My initial focus was the budget. That is the major event of this week. It is an annual reckoning of our financial health. It gives us an idea about where we stand in our struggle for economic development. But the budget must also have a bearing on our social development in a larger framework. For instance, how much can we afford for education, health and culture? Also, for building the potential of our youth, including in sports?

In that sense, I am using the budget only as a peg to underline the value of another kind of wealth that we need to enrich our lives. Our impoverishment in this category is also becoming a threat to our survival. Not all the money in the world can compensate for our lack of social capital and the dearth of what we know as human development.

It so happens that the essential requirement of calculating our revenues and our expenditures, and our liabilities can be useful for us as a kind of reality check. We learn some hard facts about our existence. If only a similar exercise were possible to take stock of the state of our society, for example, we could make a fresh assessment every year of our social indicators and plan for improvement in specific sectors of human development.

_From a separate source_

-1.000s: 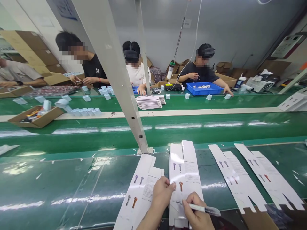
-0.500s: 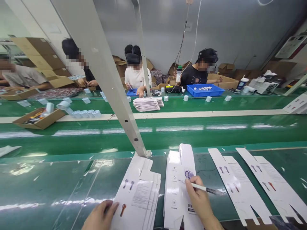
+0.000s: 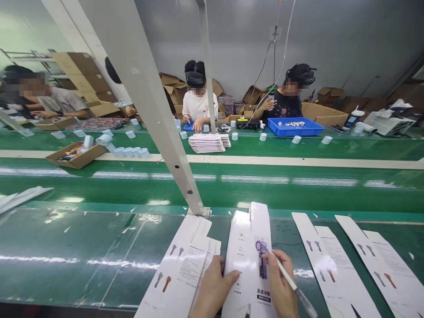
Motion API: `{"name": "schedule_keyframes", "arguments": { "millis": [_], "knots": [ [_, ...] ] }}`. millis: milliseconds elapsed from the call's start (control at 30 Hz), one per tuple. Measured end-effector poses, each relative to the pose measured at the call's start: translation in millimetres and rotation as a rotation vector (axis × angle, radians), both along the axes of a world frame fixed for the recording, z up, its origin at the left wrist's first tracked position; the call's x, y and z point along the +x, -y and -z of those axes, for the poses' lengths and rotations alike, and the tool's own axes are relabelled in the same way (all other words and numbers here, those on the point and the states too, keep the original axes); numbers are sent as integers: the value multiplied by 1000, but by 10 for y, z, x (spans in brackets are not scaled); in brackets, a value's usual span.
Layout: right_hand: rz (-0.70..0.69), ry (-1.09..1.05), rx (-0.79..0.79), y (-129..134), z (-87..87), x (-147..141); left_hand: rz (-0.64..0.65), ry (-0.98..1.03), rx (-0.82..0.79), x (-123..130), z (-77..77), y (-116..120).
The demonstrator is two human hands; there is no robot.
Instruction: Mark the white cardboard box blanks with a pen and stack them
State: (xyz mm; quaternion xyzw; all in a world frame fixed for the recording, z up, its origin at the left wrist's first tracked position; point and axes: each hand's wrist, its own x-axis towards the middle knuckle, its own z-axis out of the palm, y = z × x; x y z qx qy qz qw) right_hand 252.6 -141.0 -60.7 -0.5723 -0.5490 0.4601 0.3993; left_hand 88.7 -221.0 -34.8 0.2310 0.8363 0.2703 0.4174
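My left hand [image 3: 212, 289] lies over the gap between two stacks of flat white cartons, its thumb stretched onto the middle stack [image 3: 241, 247] and its fingers apart. In my right hand [image 3: 281, 280] is a slim white pen [image 3: 287, 274] with a clear rear end, slanting down to the right. The fingers pinch it over the right side of that middle stack, beside a printed purple handheld fan. To the left, the other carton stack [image 3: 180, 265] is fanned out, with small fan pictures and text on top. The pen's tip is hidden by my fingers.
Two flat cartons [image 3: 326, 260] [image 3: 377, 260] lie at the right. A slanted metal post [image 3: 165, 132] meets the bench ahead. Across the green conveyor [image 3: 251, 187] are co-workers, a blue tray [image 3: 294, 129], a paper stack [image 3: 207, 143], pale cups and an open cardboard box [image 3: 79, 161].
My left hand has moved right, from the left carton stack to the middle stack's edge. My right hand has shifted slightly down and right, the pen now tilting more steeply. The camera view has turned left.
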Motion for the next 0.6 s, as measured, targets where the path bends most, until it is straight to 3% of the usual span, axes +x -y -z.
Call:
{"name": "schedule_keyframes", "arguments": {
  "millis": [133,233,267,333,433,500,600],
  "knots": [
    [84,-50,-23,-10,155,39,-70,229,-56,37,-145,-120],
    [211,-149,3,-81,127,70,-83,389,30,136,-348,-199],
    [259,-220,8,-126,70,101,-55,334,57,167,-444,-217],
    [382,-408,22,-241,-95,205,52,42,61,227,-664,-244],
    [534,-589,42,-425,-301,452,245,-421,-62,371,-928,-302],
    [547,-561,25,-506,-299,630,343,-506,-141,550,-949,-371],
    [421,-435,43,-522,-105,814,412,-488,-105,935,-732,-522]
  ]
}}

Like our lamentable ouster from the T20 World Cup, our decline in the global ranking of social development should not be surprising. In the UNDP’s 2023-2024 Human Development Report, Pakistan is in the ‘low’ human development category, placed at 164 out of 193 countries.

There are consequences when a country is deprived of sufficient social capital to build a healthy and thriving society. Pakistan has become a good example of what happens when social and human development is neglected. Can it also become an example of how this decline is reversed?